### Exercise prompt
Could you print the stretch of lines below from the one with "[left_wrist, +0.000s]" through the one with "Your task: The", exactly as they stand and without any pictures?

### Input
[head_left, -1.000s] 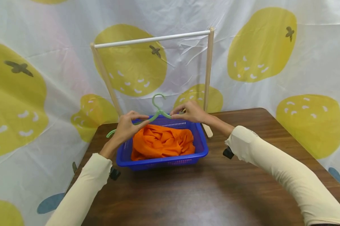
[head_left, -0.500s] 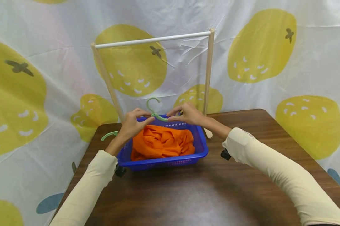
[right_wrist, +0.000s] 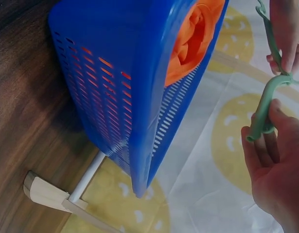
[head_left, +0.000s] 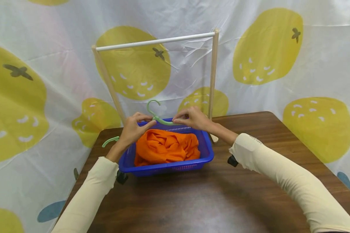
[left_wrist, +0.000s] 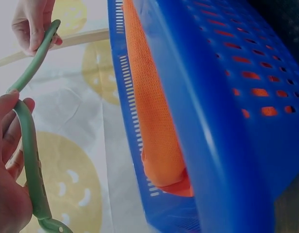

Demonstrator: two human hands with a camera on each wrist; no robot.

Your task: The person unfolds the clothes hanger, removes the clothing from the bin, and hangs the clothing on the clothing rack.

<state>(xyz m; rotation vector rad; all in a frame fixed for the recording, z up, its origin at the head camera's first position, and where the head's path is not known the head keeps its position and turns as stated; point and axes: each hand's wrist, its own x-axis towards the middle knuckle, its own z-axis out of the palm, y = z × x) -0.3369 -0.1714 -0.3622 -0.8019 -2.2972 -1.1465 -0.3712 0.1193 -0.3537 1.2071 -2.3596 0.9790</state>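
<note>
Left hand and right hand, nearly closed, pinch a green hanger.

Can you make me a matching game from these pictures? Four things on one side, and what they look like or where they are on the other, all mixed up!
Things:
1. Hanger
2. Cloth
3. Basket
4. Top bar

Clues:
A. Blue, standing on the table
B. White, running between two wooden posts
C. Green, held by the left hand and the right hand
D. Orange, bunched up inside something with little holes

Right pairs: 1-C, 2-D, 3-A, 4-B
</note>
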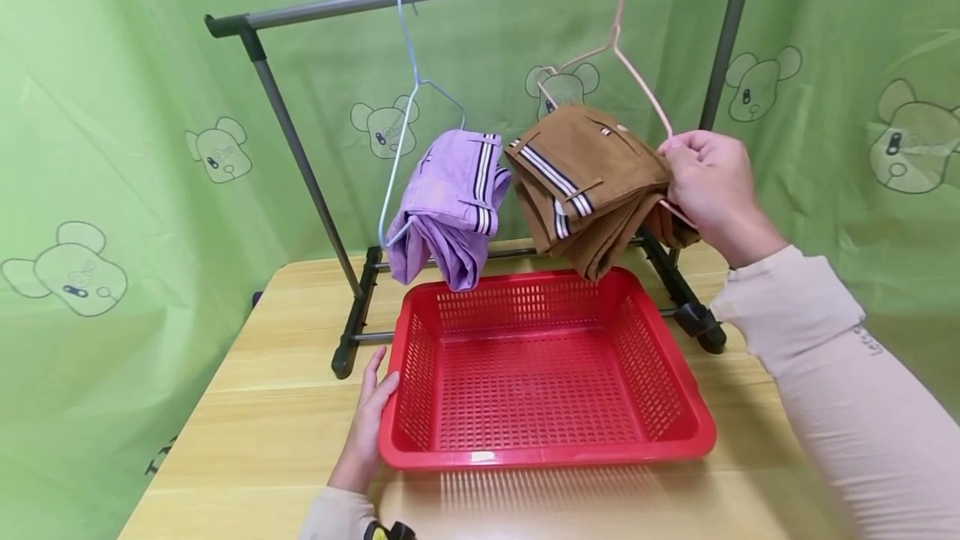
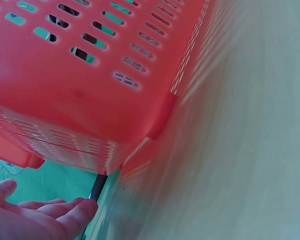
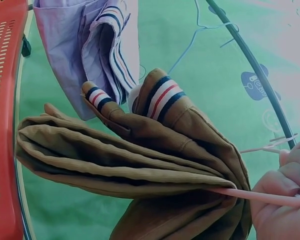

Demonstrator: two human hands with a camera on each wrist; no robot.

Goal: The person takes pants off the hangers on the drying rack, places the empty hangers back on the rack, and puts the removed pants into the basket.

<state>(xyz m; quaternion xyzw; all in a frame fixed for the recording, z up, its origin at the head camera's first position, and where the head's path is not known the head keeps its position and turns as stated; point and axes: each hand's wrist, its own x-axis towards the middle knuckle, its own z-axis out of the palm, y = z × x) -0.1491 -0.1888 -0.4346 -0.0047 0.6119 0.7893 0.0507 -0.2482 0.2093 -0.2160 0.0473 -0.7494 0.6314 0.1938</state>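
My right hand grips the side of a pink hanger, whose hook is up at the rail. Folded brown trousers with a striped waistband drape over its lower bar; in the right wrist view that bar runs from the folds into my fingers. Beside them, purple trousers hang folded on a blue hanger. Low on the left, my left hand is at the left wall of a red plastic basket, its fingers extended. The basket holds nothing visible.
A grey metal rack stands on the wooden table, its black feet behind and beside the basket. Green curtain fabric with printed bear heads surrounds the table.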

### Exercise response
[left_wrist, +0.000s] 

Demonstrator: two human hands with a camera on each wrist; no robot.

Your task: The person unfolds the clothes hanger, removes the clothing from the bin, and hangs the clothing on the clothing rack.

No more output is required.